What is being asked
Even if the data beneath seems repetitive, write it all out again exactly.

Supplied data
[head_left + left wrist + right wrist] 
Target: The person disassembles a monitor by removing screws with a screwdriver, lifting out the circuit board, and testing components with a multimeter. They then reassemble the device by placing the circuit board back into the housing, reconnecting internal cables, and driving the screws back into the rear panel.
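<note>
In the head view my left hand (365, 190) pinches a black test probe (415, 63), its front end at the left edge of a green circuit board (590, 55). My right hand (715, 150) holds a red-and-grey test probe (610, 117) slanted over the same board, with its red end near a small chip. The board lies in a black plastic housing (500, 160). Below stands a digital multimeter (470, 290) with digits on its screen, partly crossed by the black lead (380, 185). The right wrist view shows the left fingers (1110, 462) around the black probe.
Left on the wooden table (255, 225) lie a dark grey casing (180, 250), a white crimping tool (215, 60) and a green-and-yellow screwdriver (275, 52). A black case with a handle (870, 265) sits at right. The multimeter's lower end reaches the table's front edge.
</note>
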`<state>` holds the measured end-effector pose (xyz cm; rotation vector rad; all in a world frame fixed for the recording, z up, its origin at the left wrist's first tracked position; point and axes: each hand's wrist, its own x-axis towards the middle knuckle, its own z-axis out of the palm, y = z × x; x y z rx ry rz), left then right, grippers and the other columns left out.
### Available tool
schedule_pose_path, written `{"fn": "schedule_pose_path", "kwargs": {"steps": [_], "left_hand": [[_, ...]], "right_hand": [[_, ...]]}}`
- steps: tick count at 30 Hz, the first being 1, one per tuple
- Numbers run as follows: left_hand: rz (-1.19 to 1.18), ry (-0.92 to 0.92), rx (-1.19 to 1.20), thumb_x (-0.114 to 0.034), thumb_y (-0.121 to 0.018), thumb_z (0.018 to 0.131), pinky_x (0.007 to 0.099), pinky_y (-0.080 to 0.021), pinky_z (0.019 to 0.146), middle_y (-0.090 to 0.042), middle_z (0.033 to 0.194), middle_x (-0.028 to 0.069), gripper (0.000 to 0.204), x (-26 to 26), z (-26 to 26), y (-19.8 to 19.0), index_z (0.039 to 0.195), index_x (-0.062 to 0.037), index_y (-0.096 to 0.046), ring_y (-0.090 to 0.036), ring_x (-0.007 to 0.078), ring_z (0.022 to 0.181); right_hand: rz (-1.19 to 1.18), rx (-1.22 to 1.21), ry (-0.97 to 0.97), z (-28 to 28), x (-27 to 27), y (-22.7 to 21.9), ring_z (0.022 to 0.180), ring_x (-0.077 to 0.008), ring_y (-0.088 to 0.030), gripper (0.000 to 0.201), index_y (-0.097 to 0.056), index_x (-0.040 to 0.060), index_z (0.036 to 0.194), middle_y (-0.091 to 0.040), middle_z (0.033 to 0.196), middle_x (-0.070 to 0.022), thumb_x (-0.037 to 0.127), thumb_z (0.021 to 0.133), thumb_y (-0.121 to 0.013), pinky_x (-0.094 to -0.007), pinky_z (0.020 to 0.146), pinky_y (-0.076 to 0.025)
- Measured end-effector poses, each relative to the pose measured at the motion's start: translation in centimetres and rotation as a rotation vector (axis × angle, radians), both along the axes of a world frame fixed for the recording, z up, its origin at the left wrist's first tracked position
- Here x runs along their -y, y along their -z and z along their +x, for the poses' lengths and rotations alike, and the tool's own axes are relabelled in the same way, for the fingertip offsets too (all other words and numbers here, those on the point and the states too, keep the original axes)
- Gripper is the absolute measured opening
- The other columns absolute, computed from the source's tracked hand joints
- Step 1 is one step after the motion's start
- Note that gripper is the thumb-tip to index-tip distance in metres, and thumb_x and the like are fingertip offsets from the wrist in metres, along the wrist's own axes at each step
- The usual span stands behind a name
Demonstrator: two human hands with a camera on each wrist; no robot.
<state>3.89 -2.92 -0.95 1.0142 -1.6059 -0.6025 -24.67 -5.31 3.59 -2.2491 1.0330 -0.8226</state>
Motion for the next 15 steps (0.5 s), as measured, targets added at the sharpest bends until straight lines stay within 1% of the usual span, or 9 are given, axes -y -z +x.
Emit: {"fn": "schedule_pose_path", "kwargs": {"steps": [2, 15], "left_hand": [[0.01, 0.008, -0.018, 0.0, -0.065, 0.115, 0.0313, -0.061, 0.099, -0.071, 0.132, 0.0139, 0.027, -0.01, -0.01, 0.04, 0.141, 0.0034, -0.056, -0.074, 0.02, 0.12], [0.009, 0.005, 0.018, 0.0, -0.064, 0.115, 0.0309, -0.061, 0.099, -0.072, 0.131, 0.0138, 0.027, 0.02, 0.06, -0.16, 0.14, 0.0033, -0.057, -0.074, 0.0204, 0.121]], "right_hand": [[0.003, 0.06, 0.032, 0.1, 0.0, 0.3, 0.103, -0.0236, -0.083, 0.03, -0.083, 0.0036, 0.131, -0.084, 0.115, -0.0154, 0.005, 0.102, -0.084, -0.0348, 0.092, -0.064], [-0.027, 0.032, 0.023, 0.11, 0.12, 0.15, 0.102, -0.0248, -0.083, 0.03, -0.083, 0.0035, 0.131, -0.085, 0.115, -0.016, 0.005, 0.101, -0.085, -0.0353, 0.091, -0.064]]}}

Answer box
[head_left + left wrist + right wrist] 
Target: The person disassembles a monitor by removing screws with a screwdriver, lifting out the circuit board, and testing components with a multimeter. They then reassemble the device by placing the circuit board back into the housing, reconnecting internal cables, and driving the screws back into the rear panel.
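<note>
In the head view my left hand (365, 190) pinches a black test probe (415, 63), its front end at the left edge of a green circuit board (590, 55). My right hand (715, 150) holds a red-and-grey test probe (610, 117) slanted over the same board, with its red end near a small chip. The board lies in a black plastic housing (500, 160). Below stands a digital multimeter (470, 290) with digits on its screen, partly crossed by the black lead (380, 185). The right wrist view shows the left fingers (1110, 462) around the black probe.
Left on the wooden table (255, 225) lie a dark grey casing (180, 250), a white crimping tool (215, 60) and a green-and-yellow screwdriver (275, 52). A black case with a handle (870, 265) sits at right. The multimeter's lower end reaches the table's front edge.
</note>
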`<state>` holds the measured end-effector pose (xyz cm; rotation vector rad; all in a world frame fixed for the recording, z up, its origin at the left wrist's first tracked position; point and axes: each hand's wrist, its own x-axis towards the middle knuckle, its own z-axis out of the palm, y = z × x; x y z rx ry rz), left then right, grippers and the other columns left out.
### Available tool
schedule_pose_path, written `{"fn": "schedule_pose_path", "kwargs": {"steps": [_], "left_hand": [[_, ...]], "right_hand": [[_, ...]]}}`
- steps: tick count at 30 Hz, the first being 1, one per tuple
- Numbers run as follows: left_hand: rz (-1.19 to 1.18), ry (-0.92 to 0.92), rx (-1.19 to 1.20), thumb_x (-0.114 to 0.034), thumb_y (-0.121 to 0.018), thumb_z (0.018 to 0.131), pinky_x (0.007 to 0.099), pinky_y (-0.080 to 0.021), pinky_z (0.019 to 0.146), middle_y (-0.090 to 0.042), middle_z (0.033 to 0.194), middle_x (-0.028 to 0.069), gripper (0.000 to 0.204), x (-26 to 26), z (-26 to 26), y (-19.8 to 19.0), index_z (0.039 to 0.195), index_x (-0.062 to 0.037), index_y (-0.096 to 0.046), ring_y (-0.090 to 0.036), ring_x (-0.007 to 0.078), ring_z (0.022 to 0.181); right_hand: rz (-1.19 to 1.18), rx (-1.22 to 1.21), ry (-0.97 to 0.97), z (-28 to 28), x (-27 to 27), y (-22.7 to 21.9), ring_z (0.022 to 0.180), ring_x (-0.077 to 0.008), ring_y (-0.088 to 0.030), gripper (0.000 to 0.201), index_y (-0.097 to 0.056), index_x (-0.040 to 0.060), index_z (0.036 to 0.194), middle_y (-0.091 to 0.040), middle_z (0.033 to 0.196), middle_x (-0.070 to 0.022), thumb_x (-0.037 to 0.127), thumb_z (0.021 to 0.133), thumb_y (-0.121 to 0.013), pinky_x (-0.094 to -0.007), pinky_z (0.020 to 0.146), pinky_y (-0.076 to 0.025)
- Measured end-effector poses, each relative to the pose measured at the motion's start: translation in centimetres and rotation as a rotation vector (axis × angle, radians), both along the axes of a world frame fixed for the recording, z up, its origin at the left wrist's first tracked position
- Here x runs along their -y, y along their -z and z along their +x, for the poses' lengths and rotations alike, and the tool's own axes are relabelled in the same way, for the fingertip offsets too (all other words and numbers here, those on the point and the states too, keep the original axes)
- Gripper is the absolute measured opening
- The other columns absolute, computed from the source's tracked hand joints
- Step 1 is one step after the motion's start
- Note that gripper is the thumb-tip to index-tip distance in metres, and thumb_x and the like are fingertip offsets from the wrist in metres, along the wrist's own axes at each step
- The usual span stands behind a name
Demonstrator: two human hands with a camera on each wrist; no robot.
<state>3.89 -2.92 -0.95 1.0142 -1.6059 -0.6025 -24.67 -5.31 3.59 -2.2491 1.0330 -0.8226</state>
Motion for the next 15 steps (0.5 s), as measured, targets added at the sharpest bends until straight lines stay within 1% of the usual span, or 9 are given, axes -y -z +x.
Emit: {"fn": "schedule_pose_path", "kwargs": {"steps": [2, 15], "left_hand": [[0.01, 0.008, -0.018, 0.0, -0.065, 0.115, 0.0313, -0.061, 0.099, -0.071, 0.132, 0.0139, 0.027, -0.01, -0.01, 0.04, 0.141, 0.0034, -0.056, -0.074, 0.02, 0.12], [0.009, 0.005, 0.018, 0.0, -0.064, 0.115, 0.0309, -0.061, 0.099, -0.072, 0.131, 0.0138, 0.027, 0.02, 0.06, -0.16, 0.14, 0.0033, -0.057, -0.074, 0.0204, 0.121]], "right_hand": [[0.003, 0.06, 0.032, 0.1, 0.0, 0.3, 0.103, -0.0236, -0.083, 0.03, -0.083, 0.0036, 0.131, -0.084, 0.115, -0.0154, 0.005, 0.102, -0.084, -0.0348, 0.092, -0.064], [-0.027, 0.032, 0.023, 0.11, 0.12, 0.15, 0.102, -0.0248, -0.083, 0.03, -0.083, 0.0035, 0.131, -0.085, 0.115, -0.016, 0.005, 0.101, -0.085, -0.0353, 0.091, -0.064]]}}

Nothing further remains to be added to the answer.